Where does it say that childminders have to liase re EYFS with school age children if they're not the main provider ie only take kids to school 2 or 3 times a week?

I was inspected 3 years ago so maybe things have changed hence my interest in where this is stated.

jugglingmug · 04/07/2011 20:39

A friend has recently registered as a cm and has tried to liaise with her mindees school as advised during her initial OFSted registration visit. The school were like this Hmm.

Squeaky, I find it disturbing that I have no choice in whether my child is educated by my chosen caregiver according to EYFS standards. Do you use any childcare? Particularly for care outside of school or pre school.

Littlepurpleprincess · 04/07/2011 20:41

This thread shows the shocking ignorance so many people have of what childminders do.

FFS If I sat the kids in front of the telly every day after school all the parents would complain and ofsted would come down on me like a ton of bricks.

Childminders HAVE to liase with other professionals as it's in the best interests of the kids.

MilaMae · 04/07/2011 20:45

Yes childminders have to liase but not be privy to lesson plans.
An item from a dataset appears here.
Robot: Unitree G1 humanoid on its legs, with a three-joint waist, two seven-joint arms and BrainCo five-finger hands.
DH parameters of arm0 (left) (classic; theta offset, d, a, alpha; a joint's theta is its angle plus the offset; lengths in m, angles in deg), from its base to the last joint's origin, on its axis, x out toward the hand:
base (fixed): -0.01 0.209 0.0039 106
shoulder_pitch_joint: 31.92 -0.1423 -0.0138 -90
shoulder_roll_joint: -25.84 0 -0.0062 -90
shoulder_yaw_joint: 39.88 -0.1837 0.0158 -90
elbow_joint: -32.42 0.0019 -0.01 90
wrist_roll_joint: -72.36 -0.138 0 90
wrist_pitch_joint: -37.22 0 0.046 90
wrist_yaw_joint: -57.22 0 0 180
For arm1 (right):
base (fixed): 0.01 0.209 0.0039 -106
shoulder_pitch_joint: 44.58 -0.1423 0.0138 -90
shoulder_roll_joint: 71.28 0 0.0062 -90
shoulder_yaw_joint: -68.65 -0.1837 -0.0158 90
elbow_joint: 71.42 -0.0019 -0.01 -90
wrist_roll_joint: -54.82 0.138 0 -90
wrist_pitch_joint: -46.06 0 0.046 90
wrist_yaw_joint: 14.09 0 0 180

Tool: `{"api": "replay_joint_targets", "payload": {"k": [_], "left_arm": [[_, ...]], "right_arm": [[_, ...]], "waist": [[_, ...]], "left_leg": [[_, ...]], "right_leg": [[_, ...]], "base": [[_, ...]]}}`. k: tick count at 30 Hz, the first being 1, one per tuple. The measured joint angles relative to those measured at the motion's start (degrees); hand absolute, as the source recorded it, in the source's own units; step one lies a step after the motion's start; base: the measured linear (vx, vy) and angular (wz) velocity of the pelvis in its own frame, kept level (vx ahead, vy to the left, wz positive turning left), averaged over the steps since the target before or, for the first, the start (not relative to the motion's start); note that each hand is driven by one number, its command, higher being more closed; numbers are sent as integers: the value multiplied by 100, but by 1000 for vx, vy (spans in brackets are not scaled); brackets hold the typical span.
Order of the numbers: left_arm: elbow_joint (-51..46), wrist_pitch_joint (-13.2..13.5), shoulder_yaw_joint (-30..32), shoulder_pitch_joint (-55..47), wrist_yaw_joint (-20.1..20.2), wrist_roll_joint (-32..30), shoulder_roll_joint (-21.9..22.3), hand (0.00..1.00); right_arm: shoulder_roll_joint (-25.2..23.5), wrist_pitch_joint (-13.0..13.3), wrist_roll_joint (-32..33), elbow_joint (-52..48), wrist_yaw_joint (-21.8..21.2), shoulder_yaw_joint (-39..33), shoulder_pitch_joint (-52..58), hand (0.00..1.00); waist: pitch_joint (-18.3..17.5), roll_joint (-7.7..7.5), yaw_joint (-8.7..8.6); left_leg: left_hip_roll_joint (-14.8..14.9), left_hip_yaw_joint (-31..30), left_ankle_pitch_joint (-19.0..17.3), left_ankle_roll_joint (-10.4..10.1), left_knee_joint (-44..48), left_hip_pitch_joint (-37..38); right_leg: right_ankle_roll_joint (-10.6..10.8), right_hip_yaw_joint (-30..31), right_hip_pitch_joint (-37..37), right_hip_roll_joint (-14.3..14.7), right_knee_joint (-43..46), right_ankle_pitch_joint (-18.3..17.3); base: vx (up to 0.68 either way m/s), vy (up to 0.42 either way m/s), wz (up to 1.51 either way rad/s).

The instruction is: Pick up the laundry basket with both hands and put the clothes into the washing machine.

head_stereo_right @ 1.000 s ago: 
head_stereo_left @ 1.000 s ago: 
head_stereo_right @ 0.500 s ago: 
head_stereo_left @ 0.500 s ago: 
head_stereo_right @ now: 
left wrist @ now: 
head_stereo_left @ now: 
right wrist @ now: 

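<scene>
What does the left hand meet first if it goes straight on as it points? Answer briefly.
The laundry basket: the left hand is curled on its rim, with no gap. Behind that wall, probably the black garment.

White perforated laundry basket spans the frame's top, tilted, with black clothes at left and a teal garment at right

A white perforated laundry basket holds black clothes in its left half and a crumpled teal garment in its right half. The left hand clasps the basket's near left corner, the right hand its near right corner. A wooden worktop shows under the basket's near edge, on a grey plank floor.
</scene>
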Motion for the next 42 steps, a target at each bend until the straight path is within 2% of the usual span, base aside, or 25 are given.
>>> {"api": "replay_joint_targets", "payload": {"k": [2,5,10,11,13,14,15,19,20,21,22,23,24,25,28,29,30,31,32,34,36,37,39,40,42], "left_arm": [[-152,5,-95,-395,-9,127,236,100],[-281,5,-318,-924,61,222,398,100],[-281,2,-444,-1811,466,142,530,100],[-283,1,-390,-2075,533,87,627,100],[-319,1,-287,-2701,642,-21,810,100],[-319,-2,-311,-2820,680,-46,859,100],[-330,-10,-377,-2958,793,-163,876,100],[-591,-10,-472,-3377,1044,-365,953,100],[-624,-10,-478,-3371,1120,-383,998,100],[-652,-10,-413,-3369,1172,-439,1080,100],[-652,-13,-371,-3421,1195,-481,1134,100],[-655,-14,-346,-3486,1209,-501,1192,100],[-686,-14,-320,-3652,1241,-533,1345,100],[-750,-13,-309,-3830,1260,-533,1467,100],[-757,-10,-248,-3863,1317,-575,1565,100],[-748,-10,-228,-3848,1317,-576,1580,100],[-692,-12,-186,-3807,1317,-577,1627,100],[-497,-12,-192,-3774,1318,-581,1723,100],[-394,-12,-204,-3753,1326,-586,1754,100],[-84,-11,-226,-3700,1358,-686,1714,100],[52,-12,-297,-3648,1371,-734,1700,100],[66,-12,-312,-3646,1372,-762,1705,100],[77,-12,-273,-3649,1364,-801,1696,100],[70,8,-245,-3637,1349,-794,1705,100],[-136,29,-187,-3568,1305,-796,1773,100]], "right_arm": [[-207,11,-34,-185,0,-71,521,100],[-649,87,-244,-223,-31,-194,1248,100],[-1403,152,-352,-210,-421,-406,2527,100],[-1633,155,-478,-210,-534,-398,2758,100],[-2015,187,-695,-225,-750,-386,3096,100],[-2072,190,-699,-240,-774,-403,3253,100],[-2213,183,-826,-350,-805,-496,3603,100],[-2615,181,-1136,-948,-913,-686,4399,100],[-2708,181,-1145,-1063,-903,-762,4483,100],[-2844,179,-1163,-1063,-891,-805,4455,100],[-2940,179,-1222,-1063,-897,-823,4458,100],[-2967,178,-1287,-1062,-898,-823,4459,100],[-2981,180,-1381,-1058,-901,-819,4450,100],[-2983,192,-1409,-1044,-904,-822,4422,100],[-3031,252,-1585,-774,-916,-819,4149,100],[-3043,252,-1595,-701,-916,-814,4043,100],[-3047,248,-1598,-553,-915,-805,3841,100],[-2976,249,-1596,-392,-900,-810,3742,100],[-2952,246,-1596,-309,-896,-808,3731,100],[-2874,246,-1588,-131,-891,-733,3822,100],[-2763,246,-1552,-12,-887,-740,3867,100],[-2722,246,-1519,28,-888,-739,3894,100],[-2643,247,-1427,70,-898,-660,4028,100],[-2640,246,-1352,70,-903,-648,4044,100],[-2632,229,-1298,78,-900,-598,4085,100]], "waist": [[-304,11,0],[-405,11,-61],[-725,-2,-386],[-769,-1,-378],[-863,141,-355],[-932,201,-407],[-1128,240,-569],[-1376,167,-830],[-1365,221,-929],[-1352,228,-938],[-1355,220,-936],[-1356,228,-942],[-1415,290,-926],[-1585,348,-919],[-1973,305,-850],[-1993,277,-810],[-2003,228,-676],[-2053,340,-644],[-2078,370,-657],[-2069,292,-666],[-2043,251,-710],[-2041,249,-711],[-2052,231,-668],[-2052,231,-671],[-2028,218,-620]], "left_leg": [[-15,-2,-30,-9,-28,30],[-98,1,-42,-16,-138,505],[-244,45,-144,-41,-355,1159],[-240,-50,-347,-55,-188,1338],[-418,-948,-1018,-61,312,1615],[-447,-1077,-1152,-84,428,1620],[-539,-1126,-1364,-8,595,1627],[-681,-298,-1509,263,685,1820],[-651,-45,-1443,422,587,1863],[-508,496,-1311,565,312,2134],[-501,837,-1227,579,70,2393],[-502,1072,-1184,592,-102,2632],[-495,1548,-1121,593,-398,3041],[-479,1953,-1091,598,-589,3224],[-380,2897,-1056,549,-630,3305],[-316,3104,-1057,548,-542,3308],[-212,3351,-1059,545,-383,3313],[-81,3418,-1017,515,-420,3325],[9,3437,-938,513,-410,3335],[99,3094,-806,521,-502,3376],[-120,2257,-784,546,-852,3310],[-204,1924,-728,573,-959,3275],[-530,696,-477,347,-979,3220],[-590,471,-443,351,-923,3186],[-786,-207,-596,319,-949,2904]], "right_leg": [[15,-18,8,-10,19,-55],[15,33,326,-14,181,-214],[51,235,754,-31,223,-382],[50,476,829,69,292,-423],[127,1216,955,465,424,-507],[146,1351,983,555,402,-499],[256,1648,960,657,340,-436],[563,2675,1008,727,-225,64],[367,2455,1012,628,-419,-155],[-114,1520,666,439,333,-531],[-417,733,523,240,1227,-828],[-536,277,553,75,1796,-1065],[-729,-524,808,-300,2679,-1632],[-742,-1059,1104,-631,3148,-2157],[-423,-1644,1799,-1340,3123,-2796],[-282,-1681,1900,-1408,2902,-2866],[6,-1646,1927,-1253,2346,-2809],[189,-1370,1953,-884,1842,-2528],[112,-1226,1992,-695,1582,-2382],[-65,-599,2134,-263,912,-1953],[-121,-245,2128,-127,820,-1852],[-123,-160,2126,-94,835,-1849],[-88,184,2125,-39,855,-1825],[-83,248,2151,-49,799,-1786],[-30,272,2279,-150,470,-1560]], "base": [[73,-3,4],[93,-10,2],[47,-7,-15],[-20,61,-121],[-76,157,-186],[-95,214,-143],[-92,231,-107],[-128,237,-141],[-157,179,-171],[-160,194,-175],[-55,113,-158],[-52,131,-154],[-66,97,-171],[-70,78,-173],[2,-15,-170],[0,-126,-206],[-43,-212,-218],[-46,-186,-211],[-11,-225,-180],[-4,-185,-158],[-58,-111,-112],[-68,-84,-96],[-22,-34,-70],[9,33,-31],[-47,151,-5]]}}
It's not necessary.

Littlepurpleprincess · 04/07/2011 20:45

And she was hardly secretive was she? She told you what it was and GAVE YOU the envelope. She just wanted to know what they are doing at school so she can build on it at home.
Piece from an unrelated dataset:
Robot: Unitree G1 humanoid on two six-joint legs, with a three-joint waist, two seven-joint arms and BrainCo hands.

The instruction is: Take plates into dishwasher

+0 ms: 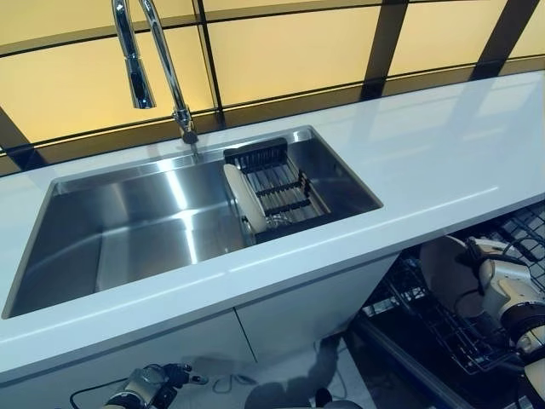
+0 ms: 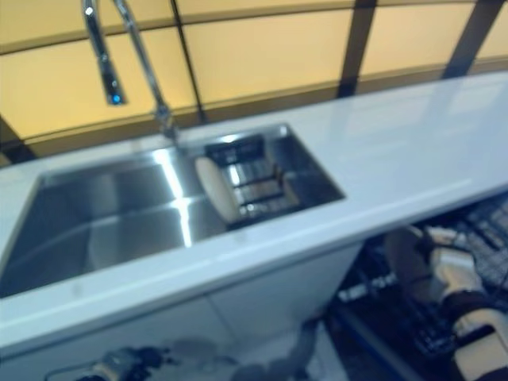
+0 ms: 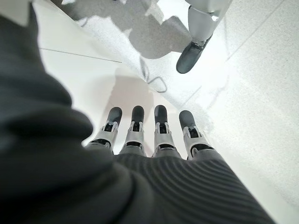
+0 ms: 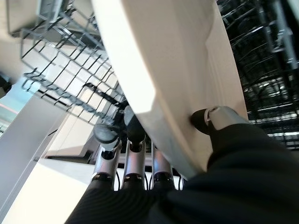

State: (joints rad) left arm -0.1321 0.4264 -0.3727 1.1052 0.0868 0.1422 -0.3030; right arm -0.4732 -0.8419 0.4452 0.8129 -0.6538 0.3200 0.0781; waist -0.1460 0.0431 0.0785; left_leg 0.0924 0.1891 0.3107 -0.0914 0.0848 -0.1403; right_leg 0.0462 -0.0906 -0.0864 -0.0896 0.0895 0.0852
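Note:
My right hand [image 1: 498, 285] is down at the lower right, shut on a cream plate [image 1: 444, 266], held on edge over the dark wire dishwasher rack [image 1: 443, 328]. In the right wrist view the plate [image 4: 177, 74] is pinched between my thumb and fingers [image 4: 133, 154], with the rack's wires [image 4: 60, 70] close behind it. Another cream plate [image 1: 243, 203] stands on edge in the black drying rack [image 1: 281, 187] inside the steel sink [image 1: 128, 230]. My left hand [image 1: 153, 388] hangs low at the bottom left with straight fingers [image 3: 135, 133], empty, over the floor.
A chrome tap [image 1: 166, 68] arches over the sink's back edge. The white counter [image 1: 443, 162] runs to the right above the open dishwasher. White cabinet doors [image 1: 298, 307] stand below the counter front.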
For example, my mindees school is currently learning all about bugs. They have caterpillars that they have watched turn into cocoons, then butterflies.

So if I am planning to do an art and craft activity, I might do a butterfly collage, right?

So sinister....Hmm

LaWeasel · 04/07/2011 20:45

I don't know the specifics of childminder's, but after much debate after school clubs have to do all the EYFS stuff even though they are obviously never the main provider.

But it has been two years since it was my job to bang my head against brick walls trying to get anyone to tell us what we were meant to be doing when we were inspected in the first year of EYFS.

Not working atm, so not sure if it's changed.

Littlepurpleprincess · 04/07/2011 20:47

She didn't ask for lesson plans, she asked for the child's 'next steps'. This is a small part of the paperwork that we do and the part you would be most likely to share.

It sounds like the OP has massively missunderstood the wording and should probably just ask her childminder what it means.

MilaMae · 04/07/2011 20:56

Littlepurple I'm not sure how a butterfly collage supports EYFS.Topics are lovely but have buggar all to do with how a child is progressing through EYFS.

With a school aged child I'd only request details from school if there were areas of EYFS I was concerned about(ie I'd check wether they wanted me/mum to support anything at home).I'd get it signed by mum like in the transition document.I'd also send in slips of achievement as and when.I'd speak to the teacher before and after school regularly to check all was ok.

When I was Ofsteded they were more concerned with relationships with pre-school and proof of my relationship. I was on the committee and described my frequent conversations before and after.My kids attend the same school/pre-school and I described how I approach teachers before and after,fill out transition forms.This was enough.

We are only talking about rec aged children????